• What you need to do: The answer is every line of the records that holds the word "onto", copied in full.

------------------------------------------------

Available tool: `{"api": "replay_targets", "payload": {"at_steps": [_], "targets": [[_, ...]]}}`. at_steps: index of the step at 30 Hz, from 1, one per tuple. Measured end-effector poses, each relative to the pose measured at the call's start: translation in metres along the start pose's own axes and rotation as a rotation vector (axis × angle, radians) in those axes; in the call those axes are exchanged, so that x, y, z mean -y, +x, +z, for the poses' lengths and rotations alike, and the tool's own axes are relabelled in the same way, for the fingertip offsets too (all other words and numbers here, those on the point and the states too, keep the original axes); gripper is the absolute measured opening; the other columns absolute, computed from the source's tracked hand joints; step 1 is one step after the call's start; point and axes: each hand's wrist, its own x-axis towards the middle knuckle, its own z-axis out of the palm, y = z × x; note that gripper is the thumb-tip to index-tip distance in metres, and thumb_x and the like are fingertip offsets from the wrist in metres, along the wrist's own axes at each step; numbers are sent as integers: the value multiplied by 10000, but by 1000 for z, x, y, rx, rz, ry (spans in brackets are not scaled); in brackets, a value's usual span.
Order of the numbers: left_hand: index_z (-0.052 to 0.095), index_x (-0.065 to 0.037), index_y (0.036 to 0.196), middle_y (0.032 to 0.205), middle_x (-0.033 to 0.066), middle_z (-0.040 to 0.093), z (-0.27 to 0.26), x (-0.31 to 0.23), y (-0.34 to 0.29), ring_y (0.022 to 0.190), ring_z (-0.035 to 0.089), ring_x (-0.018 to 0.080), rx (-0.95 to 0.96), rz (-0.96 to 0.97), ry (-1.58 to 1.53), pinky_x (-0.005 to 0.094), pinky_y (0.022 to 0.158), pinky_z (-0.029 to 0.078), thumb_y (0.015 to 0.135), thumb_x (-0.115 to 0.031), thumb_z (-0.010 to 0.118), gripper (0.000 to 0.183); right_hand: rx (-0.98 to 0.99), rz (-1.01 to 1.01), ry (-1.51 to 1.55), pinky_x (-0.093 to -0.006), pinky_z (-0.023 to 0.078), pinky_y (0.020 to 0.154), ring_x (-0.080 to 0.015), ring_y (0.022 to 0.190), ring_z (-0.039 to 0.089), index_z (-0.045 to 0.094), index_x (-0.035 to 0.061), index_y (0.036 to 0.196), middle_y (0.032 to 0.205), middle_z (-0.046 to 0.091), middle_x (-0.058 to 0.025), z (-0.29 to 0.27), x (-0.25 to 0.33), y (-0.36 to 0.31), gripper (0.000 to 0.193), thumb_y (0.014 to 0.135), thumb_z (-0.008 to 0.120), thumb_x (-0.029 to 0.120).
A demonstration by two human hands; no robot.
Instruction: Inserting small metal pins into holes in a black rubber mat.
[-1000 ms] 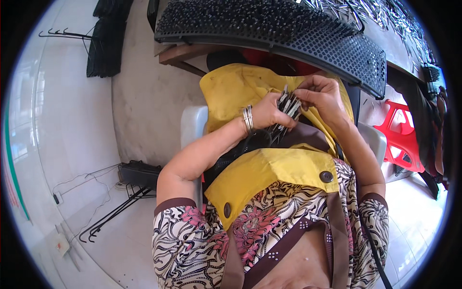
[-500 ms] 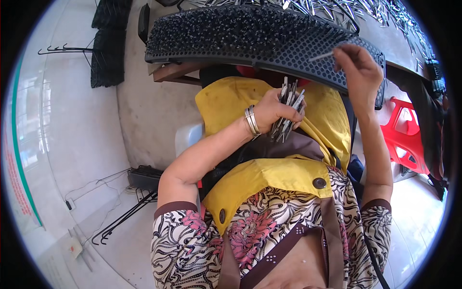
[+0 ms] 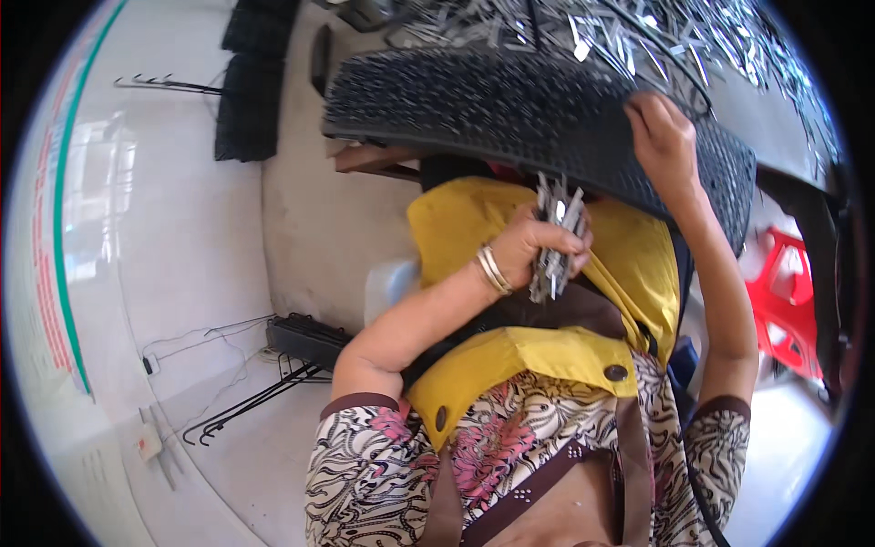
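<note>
Left hand [image 3: 533, 246] grips a full bundle of metal pins [image 3: 556, 239] below the mat [image 3: 510, 109]; right hand [image 3: 663, 137] pinches at the mat's edge, grip closed. Most pins remain unplaced.

Left hand [image 3: 533, 244] closed around a bundle of metal pieces [image 3: 554, 239], held upright above a yellow apron [image 3: 538, 365]; bangles [image 3: 492, 269] on the left wrist; right hand [image 3: 663, 137] raised, resting on a black studded mat [image 3: 492, 105]; loose metal pieces [image 3: 656, 41] lie beyond the mat; red stool [image 3: 784, 305] at right; black wire racks [image 3: 264, 397] on the floor at left.
</note>
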Motion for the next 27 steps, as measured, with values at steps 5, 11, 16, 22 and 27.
{"api": "replay_targets", "payload": {"at_steps": [5,11,16,22,27], "targets": [[522,-39,845,668,87,555,0,10,3,545,574,201,54,22,-3,301,479,472,645,10,615,226,221,90,-112,-400,419,590,-380,700,535,513,-15,772,745,535,-189,-8,3,11,47,734,529,-38],[517,-34,856,672,90,543,6,9,-3,550,558,195,66,108,23,295,468,456,636,-11,630,249,450,-97,-232,-455,411,595,-395,698,525,446,-23,702,706,522,-197,-1,2,22,130,596,472,-94],[508,-33,867,697,94,552,16,4,-3,554,565,190,-2,130,0,299,458,473,650,6,605,241,250,13,-175,-378,453,619,-341,706,573,528,-30,1008,807,582,-188,-10,8,1,259,760,579,24],[519,-22,890,713,88,571,30,-7,-2,563,570,185,-200,338,-30,290,491,488,665,38,579,240,332,584,682,-248,461,652,-116,732,559,529,-51,1017,869,595,-92,-28,83,-47,283,827,587,150],[506,-11,914,727,88,562,48,-7,0,599,572,179,-156,512,-51,283,539,487,639,72,593,300,474,877,1324,-255,487,681,-115,754,566,482,-32,1085,894,559,-51,-25,96,-70,349,863,526,233]]}}
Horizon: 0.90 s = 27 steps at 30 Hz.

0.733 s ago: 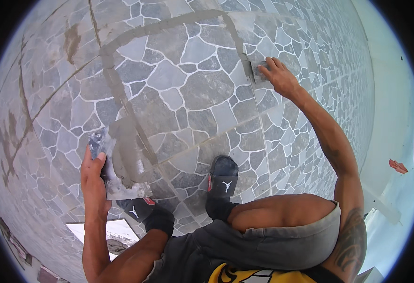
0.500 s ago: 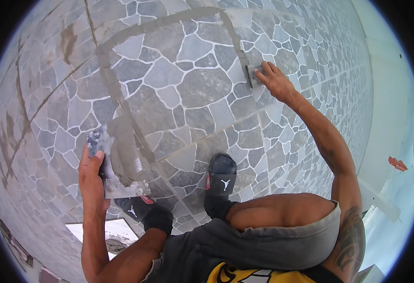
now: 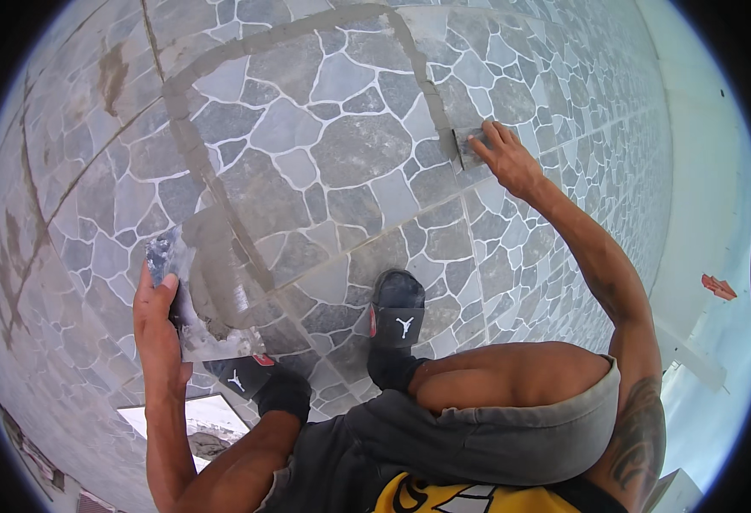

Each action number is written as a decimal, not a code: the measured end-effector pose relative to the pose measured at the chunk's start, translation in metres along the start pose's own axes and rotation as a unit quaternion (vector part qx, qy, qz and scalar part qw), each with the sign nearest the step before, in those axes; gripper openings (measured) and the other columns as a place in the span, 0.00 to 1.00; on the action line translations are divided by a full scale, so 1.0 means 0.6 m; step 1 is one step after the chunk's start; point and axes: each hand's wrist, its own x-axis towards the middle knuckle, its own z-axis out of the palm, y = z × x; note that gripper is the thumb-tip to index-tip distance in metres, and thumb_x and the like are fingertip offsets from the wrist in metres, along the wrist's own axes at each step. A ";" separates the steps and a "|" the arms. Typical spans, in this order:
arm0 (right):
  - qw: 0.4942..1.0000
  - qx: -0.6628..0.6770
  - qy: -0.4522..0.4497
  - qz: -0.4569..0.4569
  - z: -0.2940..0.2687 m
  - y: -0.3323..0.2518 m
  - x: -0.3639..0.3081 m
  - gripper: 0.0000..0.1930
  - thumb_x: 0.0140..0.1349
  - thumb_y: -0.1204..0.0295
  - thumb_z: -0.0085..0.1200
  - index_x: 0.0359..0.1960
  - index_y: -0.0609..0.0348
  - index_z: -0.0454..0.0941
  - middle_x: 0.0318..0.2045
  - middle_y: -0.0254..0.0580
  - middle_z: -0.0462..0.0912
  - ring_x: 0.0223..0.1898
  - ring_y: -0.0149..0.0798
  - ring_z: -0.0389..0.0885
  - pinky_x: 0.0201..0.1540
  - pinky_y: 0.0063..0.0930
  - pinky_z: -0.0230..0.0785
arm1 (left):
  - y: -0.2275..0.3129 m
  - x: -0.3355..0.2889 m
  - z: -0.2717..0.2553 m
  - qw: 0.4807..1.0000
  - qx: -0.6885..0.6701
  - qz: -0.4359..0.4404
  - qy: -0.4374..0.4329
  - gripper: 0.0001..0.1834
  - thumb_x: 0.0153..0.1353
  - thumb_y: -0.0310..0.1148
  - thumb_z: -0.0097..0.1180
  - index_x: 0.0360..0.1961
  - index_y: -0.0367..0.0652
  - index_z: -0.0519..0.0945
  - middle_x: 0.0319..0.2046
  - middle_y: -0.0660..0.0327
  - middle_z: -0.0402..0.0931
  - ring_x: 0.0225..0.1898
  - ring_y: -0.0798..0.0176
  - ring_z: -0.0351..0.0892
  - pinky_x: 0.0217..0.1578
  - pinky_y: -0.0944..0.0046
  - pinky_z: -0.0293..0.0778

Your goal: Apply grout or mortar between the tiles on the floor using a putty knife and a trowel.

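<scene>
My left hand (image 3: 157, 329), closed on one edge, holds up a flat metal plate (image 3: 221, 349) with a broad smear of grey mortar (image 3: 221, 286) on it. To the far right, my right hand (image 3: 511, 161) grips a small flat scraper (image 3: 471, 145). Its dark edge rests at the joint between two stone-patterned tiles (image 3: 363, 150). A wet grey mortar band (image 3: 420, 73) runs along that joint up to the scraper. More mortar (image 3: 189, 141) covers the far and left joints of the same tile. The scraper's underside is hidden by my fingers.
My sandalled feet (image 3: 399, 308) stand on the tiles near the plate. A white-framed panel (image 3: 136, 419) lies by my left forearm. Dried mortar stains (image 3: 112, 77) mark the tiles at far left. A pale wall (image 3: 683, 171) rises at the right.
My right hand has drawn the scraper along the joint toward me, with the mortar band now reaching further down. The left hand still holds the plate. The view has shifted slightly.
</scene>
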 end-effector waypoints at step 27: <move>0.999 0.016 0.032 -0.023 0.042 -0.050 -0.086 0.23 0.56 0.79 0.50 0.55 0.60 0.66 0.58 0.59 0.62 0.61 0.58 0.63 0.62 0.46 0.61 | -0.021 -0.032 0.014 1.000 -0.012 0.013 -0.024 0.34 0.65 0.36 0.48 0.69 0.34 0.56 0.59 0.53 0.67 0.58 0.61 0.69 0.58 0.64 0.64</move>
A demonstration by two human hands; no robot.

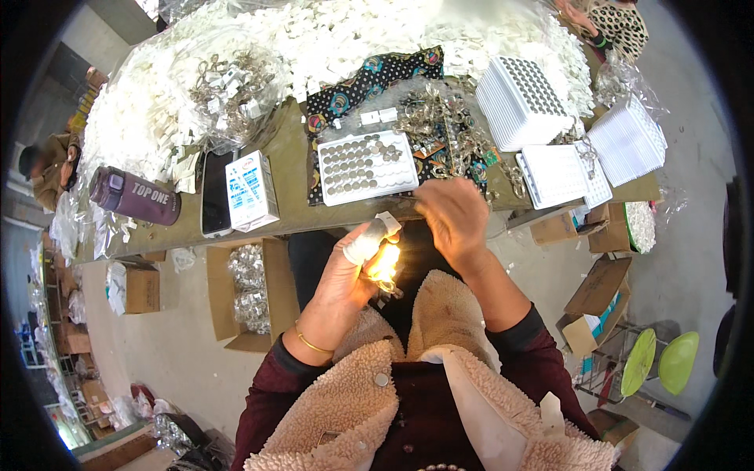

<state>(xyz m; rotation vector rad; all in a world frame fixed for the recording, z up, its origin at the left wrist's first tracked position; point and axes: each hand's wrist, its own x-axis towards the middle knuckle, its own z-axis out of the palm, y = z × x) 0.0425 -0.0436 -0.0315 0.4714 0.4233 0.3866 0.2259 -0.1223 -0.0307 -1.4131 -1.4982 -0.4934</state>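
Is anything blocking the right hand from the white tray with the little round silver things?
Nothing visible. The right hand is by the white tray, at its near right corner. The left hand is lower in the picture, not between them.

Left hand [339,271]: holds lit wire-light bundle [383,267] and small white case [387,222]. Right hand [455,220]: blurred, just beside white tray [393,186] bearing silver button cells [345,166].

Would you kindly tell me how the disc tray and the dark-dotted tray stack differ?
The disc tray is a single tray; the stack is many trays piled up. The disc tray sits low, while the stack stands taller. The disc tray's lower right part is bare of discs; the stack's top is dotted throughout. Both are white.
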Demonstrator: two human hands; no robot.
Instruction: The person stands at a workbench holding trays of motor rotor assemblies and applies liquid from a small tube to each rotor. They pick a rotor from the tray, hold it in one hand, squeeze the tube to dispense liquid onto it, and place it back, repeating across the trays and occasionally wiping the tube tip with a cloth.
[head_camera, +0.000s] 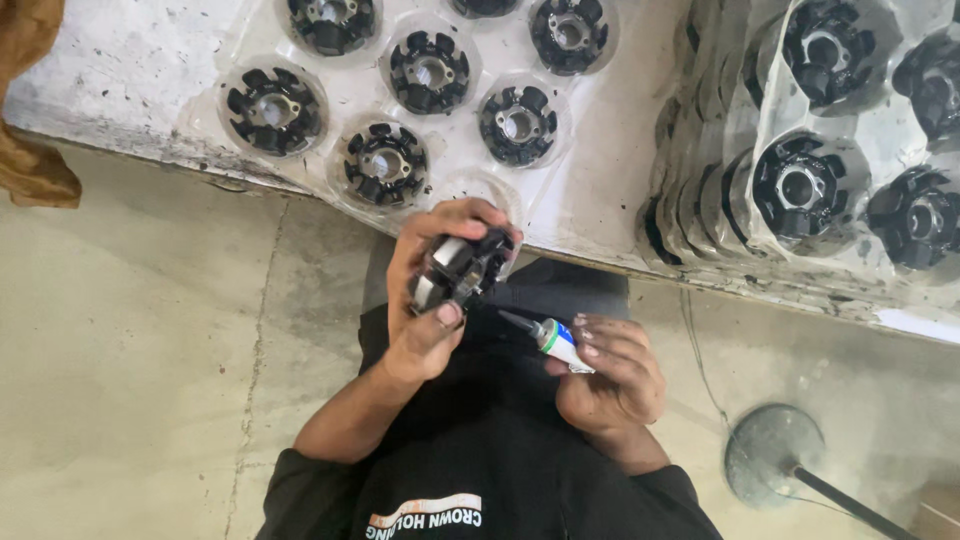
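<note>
while left hand (432, 290) fingers clamp black stator (462, 268), right hand (610, 375) fingers grip, seemingly, glue tube (552, 338).

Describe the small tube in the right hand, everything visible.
The small tube is white with a green collar, a blue patch on its body, and a long, dark tapered nozzle. It looks like plastic. It lies roughly level, nozzle pointing up-left toward the black round part in the left hand, with the tip short of it. The right hand grips its rear, hiding the end. Whether it is capped cannot be told.
</note>
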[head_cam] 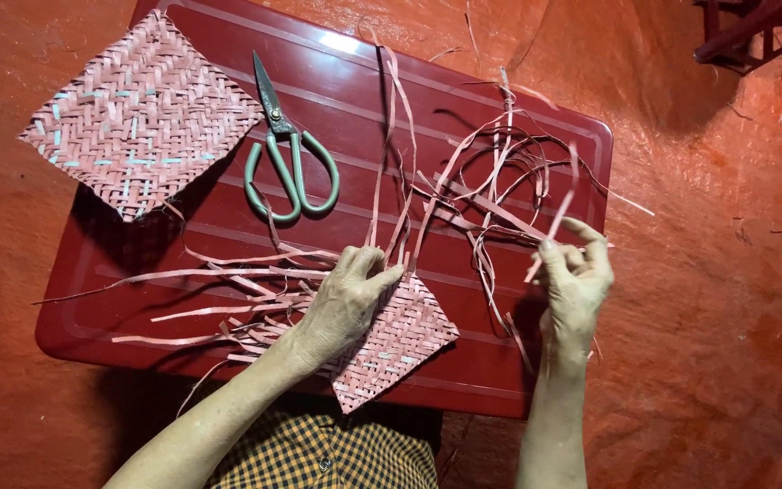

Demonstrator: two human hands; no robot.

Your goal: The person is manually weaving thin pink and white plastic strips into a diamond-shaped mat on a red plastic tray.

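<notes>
A half-woven pink mat (405,340) lies at the near edge of a dark red plastic table (518,362), with loose strips trailing left and up from it. My left hand (346,303) presses on the mat's upper left part, fingers curled over the strip ends. To the right, my right hand (576,281) is raised above the table and pinches a single pink strip (554,222) between thumb and fingers. A tangle of loose strips (500,172) spreads between the two hands and further back.
A finished woven square (138,113) rests on the table's far left corner, overhanging the edge. Green-handled scissors (287,158) lie beside it, blades pointing away. Red tarpaulin floor (708,272) surrounds the table. Furniture legs (744,32) stand at the top right.
</notes>
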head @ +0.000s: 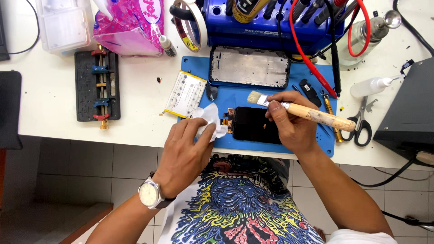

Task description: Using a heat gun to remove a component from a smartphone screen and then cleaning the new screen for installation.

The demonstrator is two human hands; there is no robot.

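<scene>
right hand [289, 122] grips wooden brush [307, 113] over black phone screen [253, 125]; left hand [185, 151] pinches white tissue [210, 118] at its left edge.

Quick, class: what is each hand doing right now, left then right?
Left hand: closed on a white tissue, beside the dark phone screen.
Right hand: closed on a wooden-handled brush.

The white table [140, 86] carries a blue rubber work mat [325, 135], a black rectangular clamp fixture [97, 86], black-handled scissors [361, 122], a clear plastic box [65, 25] and a white squeeze bottle [373, 86].
</scene>
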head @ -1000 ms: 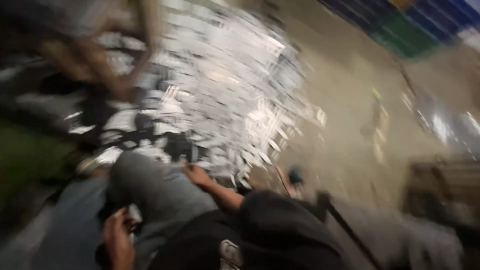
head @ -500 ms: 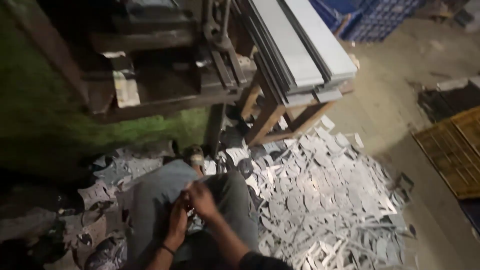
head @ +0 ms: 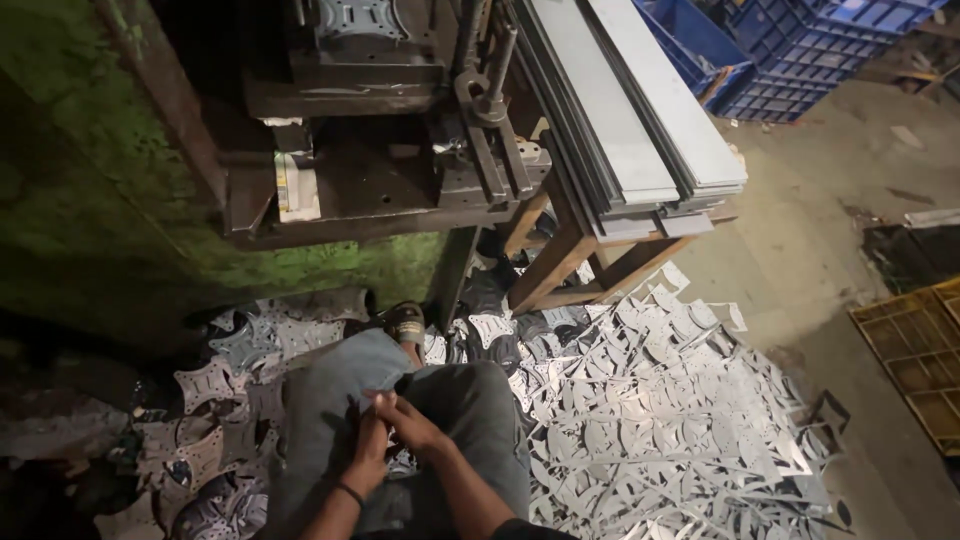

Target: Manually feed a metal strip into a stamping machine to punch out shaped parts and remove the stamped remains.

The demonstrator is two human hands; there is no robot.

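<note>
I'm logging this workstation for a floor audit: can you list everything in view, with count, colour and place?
Heavy metal press machine: one, dark and rusty, top centre.
Long flat sheet-metal strips: a stack, grey, on a wooden stand, upper right of the press.
Wooden stand: one, brown, under the strips.
Stamped sheet-metal scrap pieces: too many to count, silvery, heaped on the floor at right and around the legs.
Plastic crates: several, blue, top right.
Slatted crate: one, yellow, right edge.
Green-stained wall: left.
Sandalled foot: one, below the press.
Left hand and right hand: together over the grey-trousered lap; whether they hold anything cannot be told.
</note>
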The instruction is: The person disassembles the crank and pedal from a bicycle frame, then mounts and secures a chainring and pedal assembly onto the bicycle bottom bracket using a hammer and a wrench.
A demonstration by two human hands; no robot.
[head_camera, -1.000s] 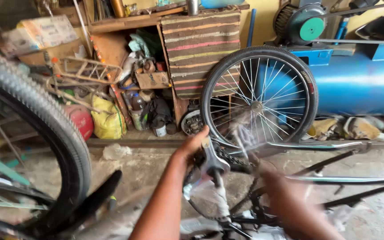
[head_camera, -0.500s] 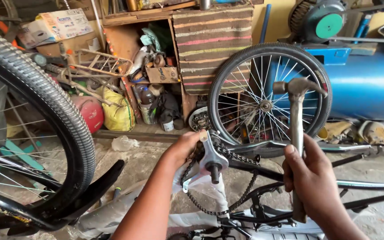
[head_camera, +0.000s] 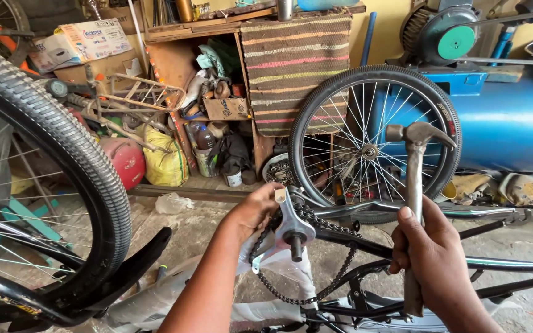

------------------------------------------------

• The completed task:
Instruction: The person stands at a workbench holding trays of motor rotor assemblies and applies liquid from a small tube to each rotor. They pick a rotor from the tray, hold it in one hand, squeeze the tube to dispense liquid onto it, and place it back, repeating across the trays and occasionally wiping the tube tip with a cloth.
The instruction is: The person disassembles the crank and pedal from a bicycle frame, then mounts and secures a chainring and pedal assembly onto the bicycle bottom bracket using a hammer and a wrench.

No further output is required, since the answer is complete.